## [Instructions to follow]
For every line of the records below that holds "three", add one. Give only the final total.

Saved data entries:
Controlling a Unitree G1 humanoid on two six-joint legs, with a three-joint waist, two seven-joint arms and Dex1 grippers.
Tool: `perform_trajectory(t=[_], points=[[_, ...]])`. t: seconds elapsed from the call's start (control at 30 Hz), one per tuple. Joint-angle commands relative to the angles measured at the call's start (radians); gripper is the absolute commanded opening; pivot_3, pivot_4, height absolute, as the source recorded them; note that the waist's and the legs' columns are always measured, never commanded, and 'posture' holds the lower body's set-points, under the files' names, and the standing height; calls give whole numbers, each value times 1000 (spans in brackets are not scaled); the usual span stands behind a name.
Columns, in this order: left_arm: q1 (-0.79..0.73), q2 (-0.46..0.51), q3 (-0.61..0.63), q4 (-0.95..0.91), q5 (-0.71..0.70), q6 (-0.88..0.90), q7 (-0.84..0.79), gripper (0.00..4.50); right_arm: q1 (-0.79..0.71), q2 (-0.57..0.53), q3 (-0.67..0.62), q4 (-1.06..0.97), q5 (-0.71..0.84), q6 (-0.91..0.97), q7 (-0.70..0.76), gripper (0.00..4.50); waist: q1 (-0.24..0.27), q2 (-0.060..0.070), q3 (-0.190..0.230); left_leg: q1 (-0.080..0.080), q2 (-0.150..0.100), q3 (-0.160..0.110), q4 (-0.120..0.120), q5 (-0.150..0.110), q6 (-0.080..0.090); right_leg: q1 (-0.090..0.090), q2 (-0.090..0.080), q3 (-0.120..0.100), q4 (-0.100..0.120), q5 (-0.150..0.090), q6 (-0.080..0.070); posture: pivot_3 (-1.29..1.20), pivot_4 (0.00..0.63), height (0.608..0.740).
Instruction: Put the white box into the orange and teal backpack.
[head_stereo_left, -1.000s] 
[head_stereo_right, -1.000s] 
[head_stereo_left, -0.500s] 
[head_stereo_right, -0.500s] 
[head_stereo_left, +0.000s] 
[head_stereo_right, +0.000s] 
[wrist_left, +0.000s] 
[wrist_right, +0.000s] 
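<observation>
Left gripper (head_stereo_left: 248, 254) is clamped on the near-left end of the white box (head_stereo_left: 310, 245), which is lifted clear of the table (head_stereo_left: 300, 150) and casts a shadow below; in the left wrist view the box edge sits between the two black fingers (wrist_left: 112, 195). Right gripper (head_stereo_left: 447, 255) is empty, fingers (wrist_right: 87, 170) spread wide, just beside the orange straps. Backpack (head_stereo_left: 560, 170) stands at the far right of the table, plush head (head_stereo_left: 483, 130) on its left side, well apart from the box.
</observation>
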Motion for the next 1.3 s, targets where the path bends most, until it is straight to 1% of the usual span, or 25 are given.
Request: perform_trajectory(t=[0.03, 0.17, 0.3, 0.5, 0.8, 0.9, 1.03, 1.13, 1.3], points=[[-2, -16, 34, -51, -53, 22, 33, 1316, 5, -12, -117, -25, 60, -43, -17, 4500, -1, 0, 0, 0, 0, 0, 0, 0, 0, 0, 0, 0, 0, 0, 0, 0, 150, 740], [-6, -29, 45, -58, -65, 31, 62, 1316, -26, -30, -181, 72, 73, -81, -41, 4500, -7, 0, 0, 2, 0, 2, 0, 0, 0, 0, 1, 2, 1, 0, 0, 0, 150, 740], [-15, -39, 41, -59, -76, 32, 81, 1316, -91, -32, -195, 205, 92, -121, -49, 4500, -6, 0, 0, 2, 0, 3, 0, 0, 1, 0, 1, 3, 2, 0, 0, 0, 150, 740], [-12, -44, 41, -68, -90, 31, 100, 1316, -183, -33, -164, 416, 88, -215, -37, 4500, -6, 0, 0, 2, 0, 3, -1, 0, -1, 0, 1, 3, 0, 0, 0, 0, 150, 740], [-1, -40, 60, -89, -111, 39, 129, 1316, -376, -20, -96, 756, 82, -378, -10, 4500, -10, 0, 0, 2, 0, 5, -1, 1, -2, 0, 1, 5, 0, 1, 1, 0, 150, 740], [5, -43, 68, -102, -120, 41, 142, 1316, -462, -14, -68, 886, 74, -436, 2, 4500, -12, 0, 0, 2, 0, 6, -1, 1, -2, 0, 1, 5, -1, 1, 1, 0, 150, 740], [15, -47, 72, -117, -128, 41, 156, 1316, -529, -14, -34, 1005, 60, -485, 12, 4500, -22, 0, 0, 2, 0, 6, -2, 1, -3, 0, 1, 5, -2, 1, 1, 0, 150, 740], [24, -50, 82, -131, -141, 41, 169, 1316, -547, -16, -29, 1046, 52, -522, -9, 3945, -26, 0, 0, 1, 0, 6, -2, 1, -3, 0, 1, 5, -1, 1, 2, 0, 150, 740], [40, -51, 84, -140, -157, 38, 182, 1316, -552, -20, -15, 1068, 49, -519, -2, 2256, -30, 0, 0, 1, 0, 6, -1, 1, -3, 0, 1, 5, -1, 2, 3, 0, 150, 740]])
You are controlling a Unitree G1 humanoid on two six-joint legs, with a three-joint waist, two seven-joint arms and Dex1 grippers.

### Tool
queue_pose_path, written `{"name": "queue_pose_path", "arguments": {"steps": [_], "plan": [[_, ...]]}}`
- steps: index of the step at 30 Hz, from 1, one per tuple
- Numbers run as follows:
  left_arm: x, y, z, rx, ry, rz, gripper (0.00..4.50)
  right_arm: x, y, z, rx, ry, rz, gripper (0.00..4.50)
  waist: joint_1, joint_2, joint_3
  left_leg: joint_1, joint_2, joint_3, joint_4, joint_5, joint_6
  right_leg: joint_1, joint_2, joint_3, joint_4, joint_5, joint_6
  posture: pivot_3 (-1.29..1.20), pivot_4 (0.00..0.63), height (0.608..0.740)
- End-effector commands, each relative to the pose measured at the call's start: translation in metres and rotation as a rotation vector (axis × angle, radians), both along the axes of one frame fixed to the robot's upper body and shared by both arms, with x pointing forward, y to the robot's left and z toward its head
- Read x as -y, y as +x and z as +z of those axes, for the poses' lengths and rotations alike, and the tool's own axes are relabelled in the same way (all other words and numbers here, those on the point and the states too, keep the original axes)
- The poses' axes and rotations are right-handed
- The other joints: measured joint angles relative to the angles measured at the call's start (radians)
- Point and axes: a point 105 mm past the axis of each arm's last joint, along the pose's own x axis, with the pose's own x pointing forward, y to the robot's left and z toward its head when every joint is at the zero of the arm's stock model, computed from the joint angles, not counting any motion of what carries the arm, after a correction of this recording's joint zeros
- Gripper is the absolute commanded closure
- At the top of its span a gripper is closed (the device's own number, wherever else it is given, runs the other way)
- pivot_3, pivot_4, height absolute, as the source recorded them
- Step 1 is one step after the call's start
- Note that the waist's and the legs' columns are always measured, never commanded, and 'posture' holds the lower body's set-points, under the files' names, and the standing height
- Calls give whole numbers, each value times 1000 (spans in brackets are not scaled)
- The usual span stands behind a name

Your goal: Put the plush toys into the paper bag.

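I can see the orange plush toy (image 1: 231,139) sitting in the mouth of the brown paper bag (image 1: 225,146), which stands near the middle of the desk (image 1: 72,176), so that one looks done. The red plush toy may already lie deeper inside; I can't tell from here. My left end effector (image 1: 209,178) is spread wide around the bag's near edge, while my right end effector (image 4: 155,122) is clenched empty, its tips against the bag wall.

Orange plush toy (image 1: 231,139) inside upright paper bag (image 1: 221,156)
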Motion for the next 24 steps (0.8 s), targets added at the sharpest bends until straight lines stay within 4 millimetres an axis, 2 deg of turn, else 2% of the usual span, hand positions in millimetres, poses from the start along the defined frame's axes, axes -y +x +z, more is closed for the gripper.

## [Output for this task]
2